ラグビー日本選手権決勝 東芝対NEC 6-6
梅本洋一

[ sports ]

 雨の秩父宮ではこんなゲームになるのだろうか。究極のフォワード戦。両チームの全選手のユニフォームがあっという間に泥まみれになり、モールでは湯気が立っている。秩父宮に足を運んだ人たちにはすまないが、こういうゲームはテレビに限る。微視的で局地的な戦いも、この天候を考慮すれば仕方がないだろう。
 攻める東芝と守るNECという構図はキックオフからノーサイドまで不変だった。東芝はキープしながらFWで攻め──特に渡辺は特筆ものの働き──、NECはひたすらタックル。特に箕内とマーシュ、そして辻。このように展開を封じたラグビーになると、東芝のマクラウドの名人芸も後半の後半に出場したバツベイのぶちかましもほとんど関係ない。ミスをなくすためにユニットで攻め、そのアタックをいかにユニットで防ぐか。ラグビーは極めて単純なものになる。こうした展開だとラインブレイクの可能性を秘めていたのは立川ぐらいだろうが、彼が怪我でスタンド観戦であれば、ラインブレイクの可能性は低くなり、攻め手はキック、そしてモール。ディフェンスから見ても、ターンオーヴァーからキック。スタッツを見れば、東芝ボールのラインアウトが極めて多い展開だったはずだ。そして両チームともほぼ完璧にラインアウトからマイボールを確保している。

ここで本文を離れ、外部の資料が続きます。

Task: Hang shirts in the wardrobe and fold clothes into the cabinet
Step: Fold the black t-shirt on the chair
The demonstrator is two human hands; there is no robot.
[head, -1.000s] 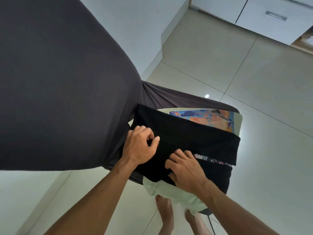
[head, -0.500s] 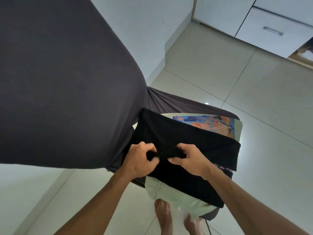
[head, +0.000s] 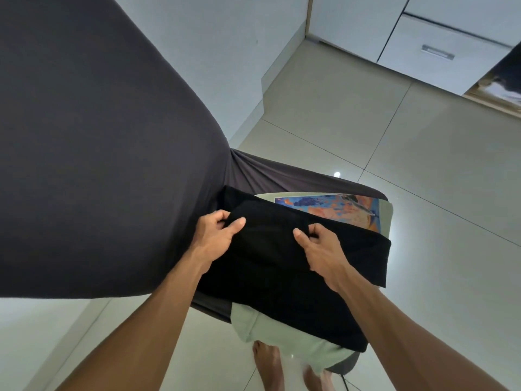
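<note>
Step in hand: folding black garment [head: 287, 266] on grey-covered chair [head: 282, 176], atop pale green shirt [head: 282, 337] with orange-blue print. Left hand [head: 217, 238] pinches cloth at garment's 10 o'clock edge, fingers curled round fold. Right hand [head: 321, 249] grips bunched cloth near centre, thumb on top. Garment type unclear, possibly trousers or shirt. White cabinet [head: 439, 46] at 1 o'clock, well apart. Next move likely: draw held edge across, flatten fold, then carry to cabinet.
</note>
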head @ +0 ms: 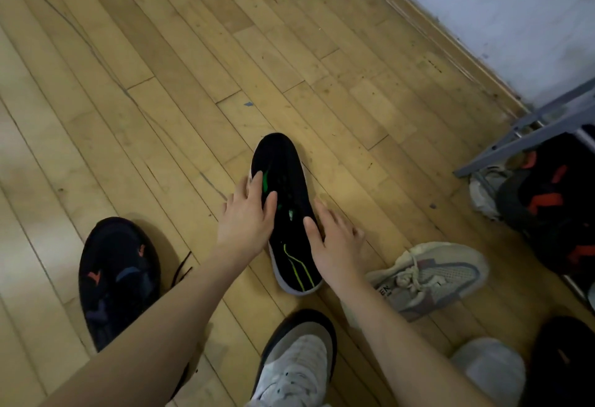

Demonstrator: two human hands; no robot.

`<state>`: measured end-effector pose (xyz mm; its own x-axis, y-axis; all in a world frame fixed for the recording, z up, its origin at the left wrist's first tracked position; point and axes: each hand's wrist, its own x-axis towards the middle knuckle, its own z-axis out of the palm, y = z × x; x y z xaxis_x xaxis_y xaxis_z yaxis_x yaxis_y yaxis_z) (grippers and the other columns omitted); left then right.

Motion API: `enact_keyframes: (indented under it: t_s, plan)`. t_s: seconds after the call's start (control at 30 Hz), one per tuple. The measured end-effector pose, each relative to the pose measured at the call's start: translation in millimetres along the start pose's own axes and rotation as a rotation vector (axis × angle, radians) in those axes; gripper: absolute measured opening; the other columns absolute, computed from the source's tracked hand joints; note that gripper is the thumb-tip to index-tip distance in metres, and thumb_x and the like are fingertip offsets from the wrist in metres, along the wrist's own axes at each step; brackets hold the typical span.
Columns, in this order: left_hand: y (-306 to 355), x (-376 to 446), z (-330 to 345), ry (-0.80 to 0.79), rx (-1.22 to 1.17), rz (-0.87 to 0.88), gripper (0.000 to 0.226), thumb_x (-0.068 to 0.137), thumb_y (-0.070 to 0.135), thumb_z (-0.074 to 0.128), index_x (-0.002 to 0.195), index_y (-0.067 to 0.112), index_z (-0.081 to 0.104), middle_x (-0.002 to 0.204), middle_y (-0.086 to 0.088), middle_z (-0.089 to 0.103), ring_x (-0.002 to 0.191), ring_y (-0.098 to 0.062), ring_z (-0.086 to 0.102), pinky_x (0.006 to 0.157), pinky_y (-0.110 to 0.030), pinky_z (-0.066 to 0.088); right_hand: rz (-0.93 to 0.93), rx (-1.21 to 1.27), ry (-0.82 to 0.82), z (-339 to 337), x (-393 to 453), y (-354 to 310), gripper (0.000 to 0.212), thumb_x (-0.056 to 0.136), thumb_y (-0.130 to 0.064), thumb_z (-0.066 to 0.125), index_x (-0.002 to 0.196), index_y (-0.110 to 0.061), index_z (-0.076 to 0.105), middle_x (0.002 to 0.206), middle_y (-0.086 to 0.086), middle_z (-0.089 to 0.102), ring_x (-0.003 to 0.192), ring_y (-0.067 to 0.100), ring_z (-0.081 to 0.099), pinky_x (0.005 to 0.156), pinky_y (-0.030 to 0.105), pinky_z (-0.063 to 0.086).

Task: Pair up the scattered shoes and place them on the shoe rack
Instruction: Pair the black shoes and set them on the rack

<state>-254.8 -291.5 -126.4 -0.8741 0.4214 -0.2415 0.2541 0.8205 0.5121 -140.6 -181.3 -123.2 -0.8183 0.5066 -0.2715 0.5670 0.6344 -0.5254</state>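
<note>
A black shoe with green markings and a white sole (283, 165) lies on the wooden floor in the middle, toe pointing away from me. My left hand (248, 216) presses its left side, with fingers laid over the upper. My right hand (335, 242) cups its right side near the heel, thumb on the shoe. The shoe is held between both hands and still rests on the floor. The grey metal shoe rack (528, 136) stands at the right edge, with a black shoe with orange marks (547, 204) on it.
A dark navy shoe with red marks (119, 278) lies at the left. A white and black shoe (299, 361) sits bottom centre. A beige laced sneaker (431, 274) is right of my right wrist. A pale shoe (486, 191) lies by the rack. A white wall (483, 4) runs along the top right.
</note>
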Motion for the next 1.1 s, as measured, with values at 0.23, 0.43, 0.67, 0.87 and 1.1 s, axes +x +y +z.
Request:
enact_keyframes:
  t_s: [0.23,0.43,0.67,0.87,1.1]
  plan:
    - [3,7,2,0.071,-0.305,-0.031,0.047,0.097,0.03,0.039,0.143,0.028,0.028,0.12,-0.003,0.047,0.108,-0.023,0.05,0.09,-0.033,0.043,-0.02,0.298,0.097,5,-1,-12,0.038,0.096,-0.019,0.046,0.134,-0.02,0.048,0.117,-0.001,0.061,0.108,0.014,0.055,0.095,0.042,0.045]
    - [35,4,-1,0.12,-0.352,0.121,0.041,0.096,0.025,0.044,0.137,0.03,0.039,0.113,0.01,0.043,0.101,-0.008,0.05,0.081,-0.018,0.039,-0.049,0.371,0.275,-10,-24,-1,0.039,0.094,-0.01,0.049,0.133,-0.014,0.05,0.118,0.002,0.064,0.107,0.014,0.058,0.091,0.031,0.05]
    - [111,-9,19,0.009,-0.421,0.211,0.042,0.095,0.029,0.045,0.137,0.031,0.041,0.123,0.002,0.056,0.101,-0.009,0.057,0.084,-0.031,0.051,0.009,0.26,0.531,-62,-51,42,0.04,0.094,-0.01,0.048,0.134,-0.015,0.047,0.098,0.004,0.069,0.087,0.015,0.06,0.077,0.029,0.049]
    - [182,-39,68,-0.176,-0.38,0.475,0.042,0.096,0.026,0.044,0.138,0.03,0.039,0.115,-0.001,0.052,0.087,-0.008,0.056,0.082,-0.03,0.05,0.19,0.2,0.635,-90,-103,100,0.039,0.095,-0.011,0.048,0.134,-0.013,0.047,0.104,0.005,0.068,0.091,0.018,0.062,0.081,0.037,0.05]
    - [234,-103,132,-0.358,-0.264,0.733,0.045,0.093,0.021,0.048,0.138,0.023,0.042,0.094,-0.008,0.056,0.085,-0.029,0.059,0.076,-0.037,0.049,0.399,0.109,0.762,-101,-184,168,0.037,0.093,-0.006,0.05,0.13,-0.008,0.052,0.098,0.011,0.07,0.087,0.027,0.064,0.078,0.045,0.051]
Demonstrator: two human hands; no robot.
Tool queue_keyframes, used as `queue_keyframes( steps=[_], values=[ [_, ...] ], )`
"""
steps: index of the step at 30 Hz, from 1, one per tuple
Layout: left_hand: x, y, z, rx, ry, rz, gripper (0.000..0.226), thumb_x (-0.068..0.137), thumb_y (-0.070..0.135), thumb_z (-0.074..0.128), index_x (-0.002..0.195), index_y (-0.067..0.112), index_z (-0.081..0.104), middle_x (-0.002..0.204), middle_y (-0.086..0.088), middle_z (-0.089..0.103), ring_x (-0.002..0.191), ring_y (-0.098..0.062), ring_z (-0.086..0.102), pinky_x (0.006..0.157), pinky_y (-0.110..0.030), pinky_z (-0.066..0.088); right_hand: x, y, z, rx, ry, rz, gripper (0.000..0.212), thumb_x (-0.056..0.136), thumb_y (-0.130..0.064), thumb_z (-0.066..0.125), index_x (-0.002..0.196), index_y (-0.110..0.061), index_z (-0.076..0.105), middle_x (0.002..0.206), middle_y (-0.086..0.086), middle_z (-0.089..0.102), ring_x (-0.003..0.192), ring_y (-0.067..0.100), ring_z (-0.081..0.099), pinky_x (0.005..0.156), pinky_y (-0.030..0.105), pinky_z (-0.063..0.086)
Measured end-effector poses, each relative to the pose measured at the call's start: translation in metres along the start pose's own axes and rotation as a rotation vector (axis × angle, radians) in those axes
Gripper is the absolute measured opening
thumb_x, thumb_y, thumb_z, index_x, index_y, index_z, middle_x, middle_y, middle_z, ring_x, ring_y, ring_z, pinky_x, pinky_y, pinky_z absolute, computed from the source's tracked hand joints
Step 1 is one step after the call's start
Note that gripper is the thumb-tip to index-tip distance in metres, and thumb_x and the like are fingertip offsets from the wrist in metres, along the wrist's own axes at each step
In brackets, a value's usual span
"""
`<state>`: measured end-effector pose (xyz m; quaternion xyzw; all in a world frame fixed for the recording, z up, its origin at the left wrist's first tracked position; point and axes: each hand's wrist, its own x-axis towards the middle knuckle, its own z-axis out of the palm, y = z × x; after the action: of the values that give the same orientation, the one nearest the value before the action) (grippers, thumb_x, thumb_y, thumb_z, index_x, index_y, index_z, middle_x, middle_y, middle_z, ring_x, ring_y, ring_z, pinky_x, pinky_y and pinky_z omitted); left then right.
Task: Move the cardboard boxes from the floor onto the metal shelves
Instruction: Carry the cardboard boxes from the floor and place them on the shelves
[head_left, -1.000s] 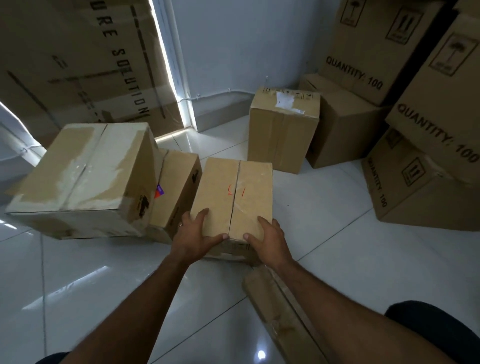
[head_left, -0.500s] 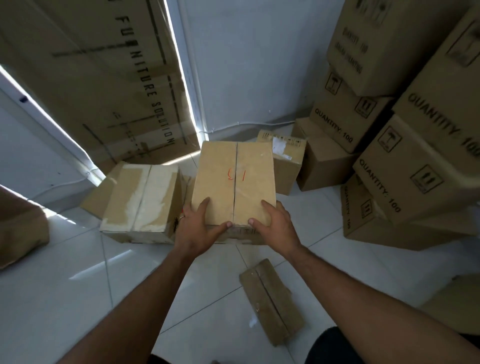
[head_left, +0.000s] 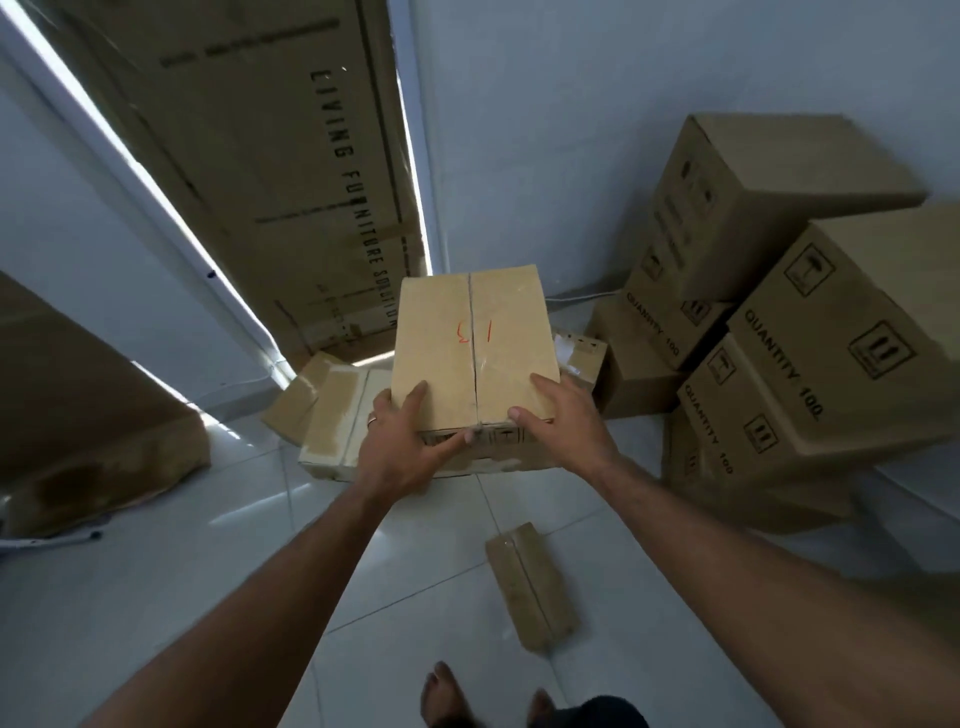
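I hold a taped cardboard box (head_left: 472, 343) with red marks on its top, lifted off the floor in front of me. My left hand (head_left: 402, 449) grips its near left corner, thumb along the front face. My right hand (head_left: 563, 423) grips the near right corner, fingers over the top edge. Below and behind it, a box with wide pale tape (head_left: 337, 426) and a small labelled box (head_left: 582, 358) stand on the white tiles. A narrow flat box (head_left: 530, 584) lies on the floor near my feet. No metal shelves are in view.
Large stacked boxes marked QUANTITY 100 (head_left: 810, 353) fill the right side. A tall furniture carton (head_left: 270, 171) leans against the wall at the back left. Another big carton (head_left: 78, 415) sits at the left. My bare foot (head_left: 441, 696) stands on open tiles at the bottom.
The box has risen from the floor with both hands gripping it. My view has risen too, so the floor boxes look smaller and lower.
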<state>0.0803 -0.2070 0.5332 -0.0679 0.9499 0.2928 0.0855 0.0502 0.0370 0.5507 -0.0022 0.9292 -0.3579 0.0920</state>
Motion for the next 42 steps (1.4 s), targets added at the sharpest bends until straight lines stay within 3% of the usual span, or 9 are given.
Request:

 創造性を自らに禁じたラグビーと言えばいいのだろうか。それはそれで面白くないわけではないし、両チームの選手たちの気迫は十分に伝わってくる。どちらのチームと何度当たっても今年の早稲田は勝てないだろうとも思う。だが、そうだからこそ、そしてカップ戦の決勝であり、しかも日本選手権なのだから、余りに手堅い両チームの監督に苦言を呈したい。特に東芝の薫田には、ロール一辺倒とは別の方法でNECの強固なディフェンスを、しかも雨の中で崩す方法を見せてほしかった。このゲームを見る限り、東芝のハーフ団の創造性のなさが引き分けという結果の原因だったように思える。こうした天候の時こそウィング勝負という冒険をあえて試みれば、広瀬はトライのひとつもとれたのではないだろうか。そして、停滞した局面を打開するには、もしこれがヨーロッパのゲームであれば、もっとドロップゴールを狙う局面が多かったろう。どちらも東芝ハーフ団にそうした習慣がなく──つまり、そうした練習をしたことがなかったわけで、もちろん、ここまでチームを仕上げた薫田には敬意を表するが、それでも、堂々と点差をつけて勝てるゲームだったと思う。